Specifically, Kierkegaard examines how Abraham, patriarch of the Israelites and generally regarded as the spiritual ancestor of Judaism, Christianity, and Islam, could sacrifice his son, Isaac. He takes Isaac to the mountain and binds the boy to an altar. As he is about to kill his son, he is stopped by an angel.
Abraham, childless after 80 years, prays for a son. God grants his wish, and Abraham has Isaac. Thirty years later, God orders Abraham to kill his son. Abraham prepares to kill Isaac, but at the last second God spares Isaac and allows Abraham to sacrifice a ram instead.
Fear and Trembling includes four different retellings of the story, each with a slightly different viewpoint.
This is a lie, but Abraham says to himself that he would rather have Isaac lose faith in his father than lose faith in God. In the second version, Abraham sacrifices a ram instead of Isaac. In the third version, Abraham decides not to kill Isaac and then prays to God to forgive him for having thought of sacrificing his son in the first place.
In the rest of Fear and Trembling, Kierkegaard examines his four retellings of the story of Abraham, focusing on the religious and the ethical.
Kierkegaard claims that the killing of Isaac is ethically wrong but religiously right. Kierkegaard also uses his retelling of the Abraham story to distinguish between faith and resignation. Abraham could have been resigned to kill Isaac just because God told him to do so and because he knew that God was always right.

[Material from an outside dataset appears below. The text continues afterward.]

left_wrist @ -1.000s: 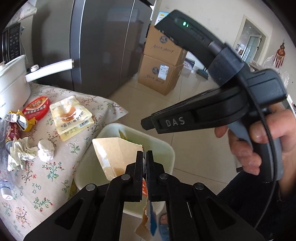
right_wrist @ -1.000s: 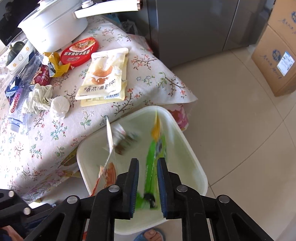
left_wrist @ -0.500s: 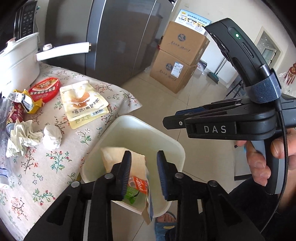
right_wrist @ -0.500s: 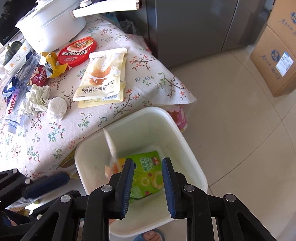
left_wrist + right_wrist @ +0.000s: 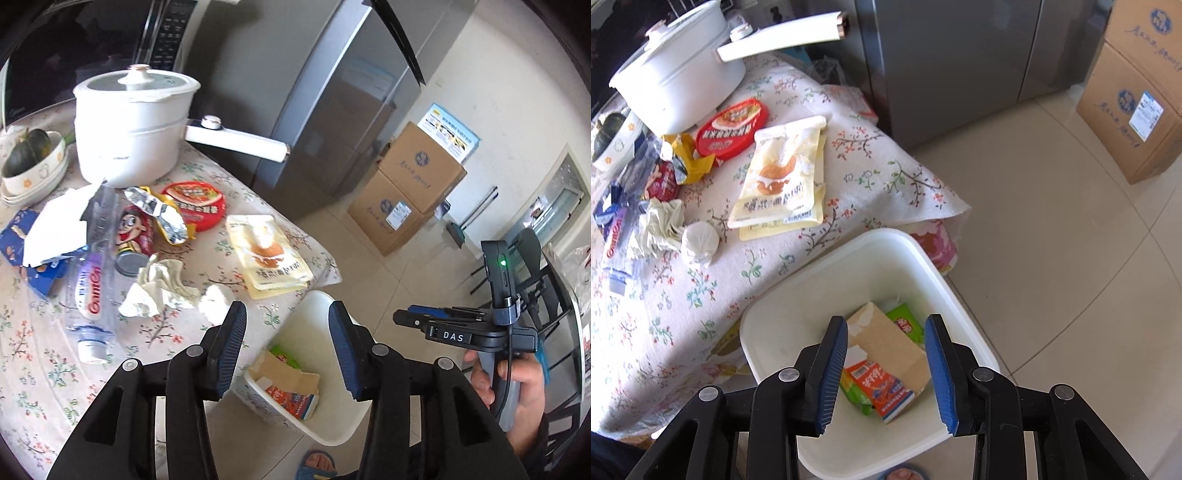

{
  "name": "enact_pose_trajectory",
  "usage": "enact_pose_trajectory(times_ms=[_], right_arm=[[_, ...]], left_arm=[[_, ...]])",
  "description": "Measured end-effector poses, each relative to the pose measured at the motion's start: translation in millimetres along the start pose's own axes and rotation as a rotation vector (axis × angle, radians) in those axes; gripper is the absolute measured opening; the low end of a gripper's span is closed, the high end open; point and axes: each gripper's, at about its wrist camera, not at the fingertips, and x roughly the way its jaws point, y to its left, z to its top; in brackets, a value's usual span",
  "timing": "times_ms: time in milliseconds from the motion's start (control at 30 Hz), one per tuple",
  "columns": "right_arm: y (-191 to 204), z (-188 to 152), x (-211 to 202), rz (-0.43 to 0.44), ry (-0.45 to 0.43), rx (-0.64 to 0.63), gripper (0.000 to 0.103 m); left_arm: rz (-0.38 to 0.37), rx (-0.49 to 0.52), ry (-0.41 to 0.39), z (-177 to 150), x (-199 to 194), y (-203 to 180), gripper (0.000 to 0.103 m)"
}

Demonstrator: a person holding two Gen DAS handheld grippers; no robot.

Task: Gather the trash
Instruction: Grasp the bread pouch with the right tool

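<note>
The floral-cloth table fills the left half of the right wrist view, and plenty of rubbish sits on it, so the job looks only part done. The white bin stands on the floor at the table's edge, at about 5 o'clock from the litter, and holds a brown card carton and a green wrapper at its bottom: those two are in.

On the cloth, a white pot stands at 12 o'clock, not trash by the look of it. Below it lie a clear bottle, yellow snack pouches, a red round lid, crumpled tissue and a small white wad, all well apart from the bin.

Both tools hang empty! The left gripper has just been opening, fingers apart, nothing between them. The right gripper, over the bin, has just been opening too, jaws apart and clear of the carton below.
</note>
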Motion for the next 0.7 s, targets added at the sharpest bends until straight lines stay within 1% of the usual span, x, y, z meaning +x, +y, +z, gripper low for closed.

However, Kierkegaard claims that Abraham did not act out of a resignation that God must always be obeyed but rather out of faith that God would not do something that was ethically wrong. Abraham knew that killing Isaac was ethically wrong, but he had faith that God would spare his son.
Kierkegaard claims that the tension between ethics and religion causes Abraham anxiety. Abraham performs a teleological suspension of the ethical when he decides to kill Isaac. Abraham knows that killing Isaac is unethical.
However, Abraham decides to suspend the ethical—in other words, to put ethical concerns on the back burner—because he has faith in the righteousness of the end or telos that God will bring about.
Abraham puts religious concerns over ethical concerns, thus proving his faith in God. In Fear and Trembling, the ethical and the religious are not directly opposed either. However, the tension between ethics and religion produces anxiety.
Abraham feels anxiety because it is his ethical duty to spare Isaac and his religious duty to sacrifice Isaac. If Abraham had desired to kill Isaac, this would have been both immoral and irreligious.
Kierkegaard believes ethics are important to society but that only an individual can approach God, and an individual can only approach God through faith. If Abraham had not had enough faith, he would have refused to kill his son. Kierkegaard uses this story to illustrate strong faith.Fear and Trembling by Soren Kierkegaard Essay In Soren Kierkegaard’s Fear and Trembling, the biblical story of Abraham is retold with four different viewpoints, to narrow on the religious and the ethical.
For Kierkegaard, the ethical is related to the future, in that it must be adhered to perpetually (see Repetition). In Fear and Trembling, he is concerned with the interaction of the single individual vis-à-vis the ethical and the religious.
Concerning the ethical, Abraham's duty to Isaac is fatherly love. Writing under the pseudonym of "Johannes de Silentio," Kierkegaard discusses the story from the Bible, Genesis , of Abraham's willingness to sacrifice Isaac.
|People who bought this also bought...||Below that I give a rather brief reply intended to take a stand, but not exhaust the matter.|
|The Concept of Anxiety||Here I re-read a book I've read many times before in response to a specific question from a former student and I have first stated his question, then my reply, then appended detailed notes I took along the way as I worked to prepare my reply to him.|
|See a Problem?||Next Work This is a deeply personal work which exists semantically on two distinct planes. Ostensibly it is about the "teleological suspension of the ethical", that is, the suspension of the moral law for the sake of a higher law.|
|Fear and Trembling Quotes by Søren Kierkegaard||Fear and Trembling begins with a Preface by Johannes de silentio.|
For this deed, Abraham is normally acknowledged as the father of faith, but in this day and age, Johannes remarks, no one is content with faith. Soren Kierkegaard Essay Examples. 20 total results. The Philosophical Movement That Stresses on Individual Existence.
An Analysis of the Humaneness of the Future in Fear and Trembling by Soren Kierkegaard.
1, words. 4 pages. 83 quotes from Fear and Trembling: ‘If anyone on the verge of action should judge himself according to the outcome, he would never begin.’ ― Soren Kierkegaard, Fear and Trembling. tags: philosophy. likes. tags: fear-trembling. 46 likes. Like “For he who loves God without faith reflects on himself, while the person who loves.
As Kierkegaard says: one may stay in the ethical, the universal and have a meaningful and satisfying life. Or one may go farther and embrace in fear and trembling and in dread and awe the faith in one’s own choices, facing the terrifying possibilities of being deceived and of deceiving oneself.